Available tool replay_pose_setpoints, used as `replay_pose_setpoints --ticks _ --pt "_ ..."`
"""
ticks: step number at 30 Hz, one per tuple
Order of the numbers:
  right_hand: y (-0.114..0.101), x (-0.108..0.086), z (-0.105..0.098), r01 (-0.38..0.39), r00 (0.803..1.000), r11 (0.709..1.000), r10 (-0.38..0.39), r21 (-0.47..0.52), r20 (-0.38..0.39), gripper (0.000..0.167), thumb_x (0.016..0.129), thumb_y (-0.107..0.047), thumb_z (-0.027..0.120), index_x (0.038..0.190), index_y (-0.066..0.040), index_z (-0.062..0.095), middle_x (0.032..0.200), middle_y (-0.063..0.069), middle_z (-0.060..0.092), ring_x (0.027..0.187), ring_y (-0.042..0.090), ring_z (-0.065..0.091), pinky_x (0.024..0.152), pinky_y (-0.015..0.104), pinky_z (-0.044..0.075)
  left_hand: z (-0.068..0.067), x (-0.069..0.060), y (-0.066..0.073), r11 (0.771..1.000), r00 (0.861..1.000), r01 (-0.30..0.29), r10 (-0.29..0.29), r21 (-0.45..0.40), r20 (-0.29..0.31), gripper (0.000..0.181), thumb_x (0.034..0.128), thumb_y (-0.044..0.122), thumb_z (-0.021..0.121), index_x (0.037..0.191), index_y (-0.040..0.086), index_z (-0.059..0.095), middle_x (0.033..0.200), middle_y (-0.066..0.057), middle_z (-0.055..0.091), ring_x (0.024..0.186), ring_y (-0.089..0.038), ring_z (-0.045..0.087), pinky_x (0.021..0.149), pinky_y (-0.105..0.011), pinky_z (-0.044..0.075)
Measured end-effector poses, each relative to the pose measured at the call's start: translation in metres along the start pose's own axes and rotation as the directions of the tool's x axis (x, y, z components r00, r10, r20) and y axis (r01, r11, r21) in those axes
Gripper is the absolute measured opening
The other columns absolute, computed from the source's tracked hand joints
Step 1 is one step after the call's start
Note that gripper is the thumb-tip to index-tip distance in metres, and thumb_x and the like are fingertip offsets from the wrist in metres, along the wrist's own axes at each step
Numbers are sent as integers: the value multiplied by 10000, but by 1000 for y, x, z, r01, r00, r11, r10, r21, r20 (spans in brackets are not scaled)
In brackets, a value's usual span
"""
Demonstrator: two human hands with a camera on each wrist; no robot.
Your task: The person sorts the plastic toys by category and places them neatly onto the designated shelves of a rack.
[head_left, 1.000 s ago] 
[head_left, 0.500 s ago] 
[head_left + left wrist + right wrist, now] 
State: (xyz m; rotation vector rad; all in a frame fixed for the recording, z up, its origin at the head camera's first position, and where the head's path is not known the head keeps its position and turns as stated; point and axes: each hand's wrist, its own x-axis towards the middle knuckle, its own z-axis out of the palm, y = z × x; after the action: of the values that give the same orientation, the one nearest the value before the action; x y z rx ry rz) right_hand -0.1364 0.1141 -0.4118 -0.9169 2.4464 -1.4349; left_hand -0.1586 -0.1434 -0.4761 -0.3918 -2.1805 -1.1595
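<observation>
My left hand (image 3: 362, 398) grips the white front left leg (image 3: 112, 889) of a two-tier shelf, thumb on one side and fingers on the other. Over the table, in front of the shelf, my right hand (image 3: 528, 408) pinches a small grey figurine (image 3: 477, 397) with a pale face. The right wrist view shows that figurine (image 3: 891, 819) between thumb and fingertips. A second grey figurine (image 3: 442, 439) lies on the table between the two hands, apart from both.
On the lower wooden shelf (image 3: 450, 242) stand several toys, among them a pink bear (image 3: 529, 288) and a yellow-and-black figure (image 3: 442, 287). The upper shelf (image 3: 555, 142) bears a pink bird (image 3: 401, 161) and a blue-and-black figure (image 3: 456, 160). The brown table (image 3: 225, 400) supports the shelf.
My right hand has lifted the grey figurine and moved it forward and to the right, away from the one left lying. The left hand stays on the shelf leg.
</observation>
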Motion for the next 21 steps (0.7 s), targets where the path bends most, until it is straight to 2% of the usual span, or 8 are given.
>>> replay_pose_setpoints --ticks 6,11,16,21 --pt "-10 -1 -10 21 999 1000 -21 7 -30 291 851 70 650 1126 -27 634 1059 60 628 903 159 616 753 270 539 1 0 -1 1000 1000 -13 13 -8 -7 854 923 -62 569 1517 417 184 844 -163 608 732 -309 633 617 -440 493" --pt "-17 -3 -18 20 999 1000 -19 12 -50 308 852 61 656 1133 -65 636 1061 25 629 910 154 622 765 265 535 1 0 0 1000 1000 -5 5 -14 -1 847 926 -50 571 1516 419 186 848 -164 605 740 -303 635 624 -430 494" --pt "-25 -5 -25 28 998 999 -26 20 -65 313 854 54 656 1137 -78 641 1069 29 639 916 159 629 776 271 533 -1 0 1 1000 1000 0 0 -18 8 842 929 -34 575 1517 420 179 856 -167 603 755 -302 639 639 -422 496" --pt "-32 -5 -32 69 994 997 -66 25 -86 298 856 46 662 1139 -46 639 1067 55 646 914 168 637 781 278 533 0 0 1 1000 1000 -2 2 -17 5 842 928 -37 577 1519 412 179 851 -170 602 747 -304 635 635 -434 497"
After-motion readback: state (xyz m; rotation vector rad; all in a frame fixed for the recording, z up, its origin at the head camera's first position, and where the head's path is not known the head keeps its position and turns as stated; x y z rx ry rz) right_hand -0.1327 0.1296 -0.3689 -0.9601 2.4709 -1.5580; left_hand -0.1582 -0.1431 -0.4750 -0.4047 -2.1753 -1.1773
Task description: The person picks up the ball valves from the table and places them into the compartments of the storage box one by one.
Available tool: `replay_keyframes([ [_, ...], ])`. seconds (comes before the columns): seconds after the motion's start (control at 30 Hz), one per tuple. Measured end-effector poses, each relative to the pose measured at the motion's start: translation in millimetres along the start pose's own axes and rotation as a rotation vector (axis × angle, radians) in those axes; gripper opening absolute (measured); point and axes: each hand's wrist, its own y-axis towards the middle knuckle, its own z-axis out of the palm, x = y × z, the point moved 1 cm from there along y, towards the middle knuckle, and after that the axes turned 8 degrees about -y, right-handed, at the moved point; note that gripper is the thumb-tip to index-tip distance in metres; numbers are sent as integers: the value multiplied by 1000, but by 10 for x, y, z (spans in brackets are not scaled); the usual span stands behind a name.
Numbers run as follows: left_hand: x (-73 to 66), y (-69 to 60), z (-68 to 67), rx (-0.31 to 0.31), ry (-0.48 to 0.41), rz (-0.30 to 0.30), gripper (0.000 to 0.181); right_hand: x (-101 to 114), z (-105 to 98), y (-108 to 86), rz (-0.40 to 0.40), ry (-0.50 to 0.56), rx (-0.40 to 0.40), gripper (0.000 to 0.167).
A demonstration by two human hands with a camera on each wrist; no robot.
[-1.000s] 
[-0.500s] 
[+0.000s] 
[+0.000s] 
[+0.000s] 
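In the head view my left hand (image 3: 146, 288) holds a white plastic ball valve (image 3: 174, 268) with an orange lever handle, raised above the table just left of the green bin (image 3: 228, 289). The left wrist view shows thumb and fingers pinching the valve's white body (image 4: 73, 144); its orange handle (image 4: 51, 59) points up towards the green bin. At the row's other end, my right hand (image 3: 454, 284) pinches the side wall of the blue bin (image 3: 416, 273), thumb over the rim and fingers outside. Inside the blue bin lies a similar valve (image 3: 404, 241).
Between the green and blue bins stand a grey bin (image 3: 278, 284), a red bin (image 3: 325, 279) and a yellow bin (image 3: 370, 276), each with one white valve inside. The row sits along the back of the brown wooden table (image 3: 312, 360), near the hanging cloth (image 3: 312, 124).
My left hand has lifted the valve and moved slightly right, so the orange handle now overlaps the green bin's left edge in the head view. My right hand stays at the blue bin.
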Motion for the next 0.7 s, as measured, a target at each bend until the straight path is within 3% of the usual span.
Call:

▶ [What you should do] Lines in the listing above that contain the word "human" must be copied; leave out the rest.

▶ [Answer area]
Demonstrator: two human hands with a camera on each wrist; no robot.
A demonstration by two human hands with a camera on each wrist; no robot.

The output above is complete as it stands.